String IDs allow you to deduplicate strings by allocating a string once and then referring to it by id over and over. This is a useful trick for strings which are recorded many times and it can significantly reduce the size of profile trace files.

StringIds are partitioned according to type:

[0 .. MAX_VIRTUAL_STRING_ID, METADATA_STRING_ID, .. ]

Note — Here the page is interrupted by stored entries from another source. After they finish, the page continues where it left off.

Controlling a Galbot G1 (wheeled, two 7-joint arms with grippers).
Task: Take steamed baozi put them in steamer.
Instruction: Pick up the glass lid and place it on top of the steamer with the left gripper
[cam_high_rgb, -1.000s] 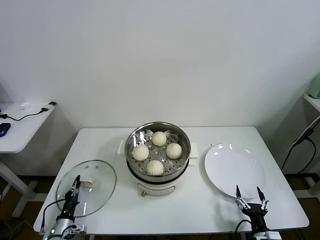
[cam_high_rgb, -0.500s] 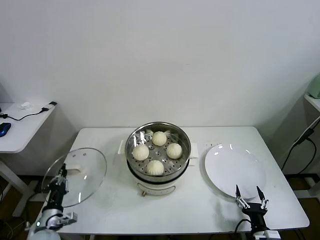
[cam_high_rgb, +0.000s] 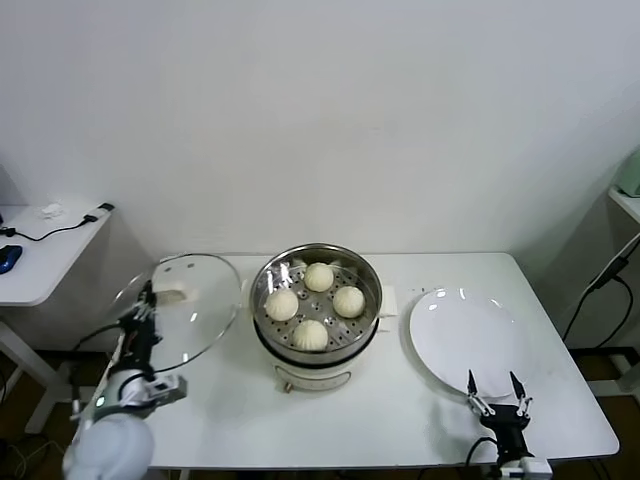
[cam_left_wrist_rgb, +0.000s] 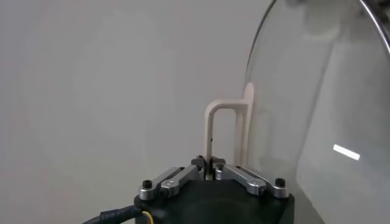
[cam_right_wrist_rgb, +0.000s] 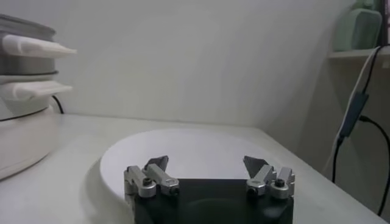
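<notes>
The steamer stands mid-table, a shiny steel pot on a white base. Several pale round baozi lie on its perforated tray. Its round glass lid hangs tilted in the air just left of the pot. My left gripper is shut on the lid's white handle, which is pinched between the closed fingertips of that left gripper. My right gripper stands open at the front right, with nothing between its fingers. In the right wrist view the right gripper faces the steamer's side.
A flat white plate lies right of the steamer, just beyond my right gripper. A side table with cables stands far left. A shelf and a hanging cable are at the right edge.
My left gripper has lifted the glass lid off the table's front left and carried it up and back toward the steamer, tilting it. The right arm has hardly moved.
</notes>
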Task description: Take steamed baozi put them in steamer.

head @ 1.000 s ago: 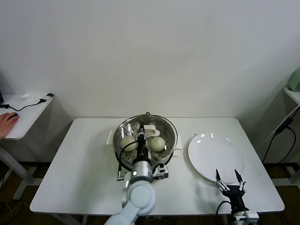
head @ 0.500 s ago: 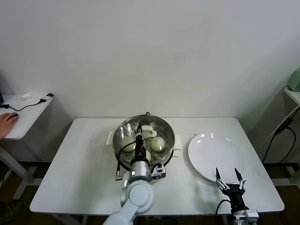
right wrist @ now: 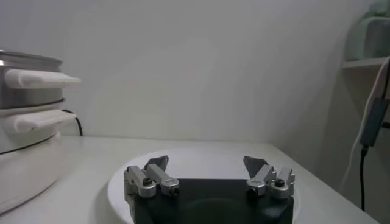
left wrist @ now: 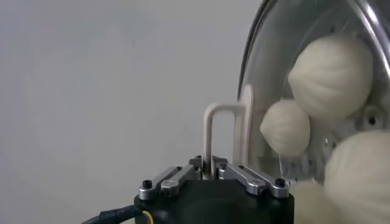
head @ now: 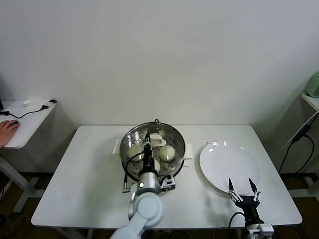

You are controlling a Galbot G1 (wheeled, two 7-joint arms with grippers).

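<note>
Left gripper (head: 148, 148) over steamer (head: 130, 137), grip unclear; wrist shows baozi (left wrist: 329, 74); right gripper (head: 242, 187) wide open, empty

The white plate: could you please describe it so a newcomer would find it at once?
On the white table, look to the right of the shiny steamer at its centre. The plate lies flat there, bare, unlike the steamer, which holds the baozi.
</note>
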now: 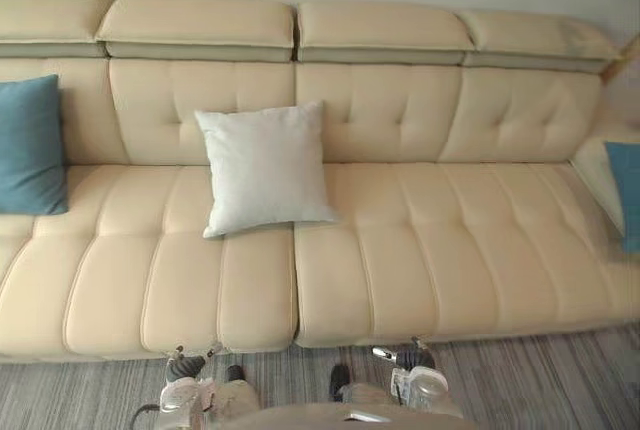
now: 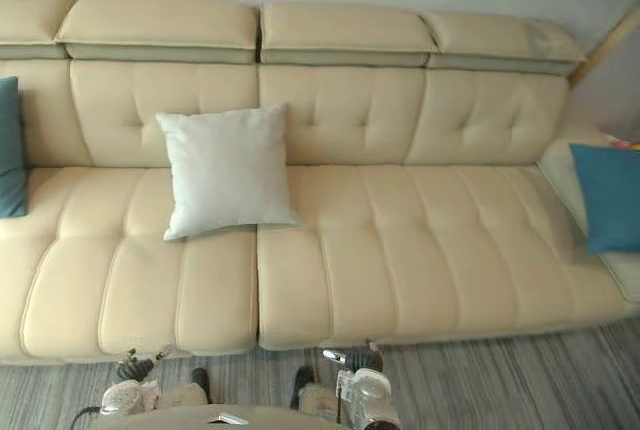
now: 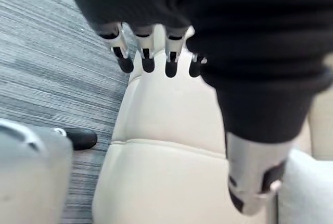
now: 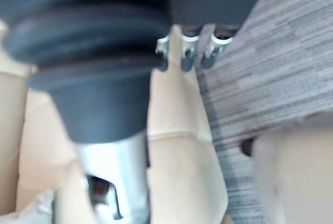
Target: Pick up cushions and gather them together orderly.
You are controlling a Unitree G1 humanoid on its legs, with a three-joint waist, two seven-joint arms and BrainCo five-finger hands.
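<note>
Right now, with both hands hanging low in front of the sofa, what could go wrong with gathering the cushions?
1. The left hand and right hand hang close to the sofa front; raising them could snag the seat edge.
2. The white cushion leans on the backrest; a one-sided grab may topple it.
3. The left blue cushion and right blue cushion sit at opposite ends, so gathering probably needs sidesteps that could spoil alignment.

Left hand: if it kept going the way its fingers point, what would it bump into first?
Probably the cream sofa seat: the left hand aims its straight fingers at the front edge, nothing between; depth is hard to judge.
</note>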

From 0 to MAX_VIRTUAL_STRING_ID are the allowed values for virtual strings. After MAX_VIRTUAL_STRING_ID, there is one string id (METADATA_STRING_ID) which is used internally by measureme to record additional metadata about the profiling session. After METADATA_STRING_ID are all other StringId values.

Structs§

  • A StringId is used to identify a string in the StringTable. It is either a regular StringId, meaning that it contains the absolute address of a string within the string table data. Or it is “virtual”, which means that the address it points to is resolved via the string table index data, that maps virtual StringIds to addresses.
  • Write-only version of the string table

Enums§

  • A single component of a string. Used for building composite table entries.

Constants§

Traits§

  • Anything that implements SerializableString can be written to a StringTable.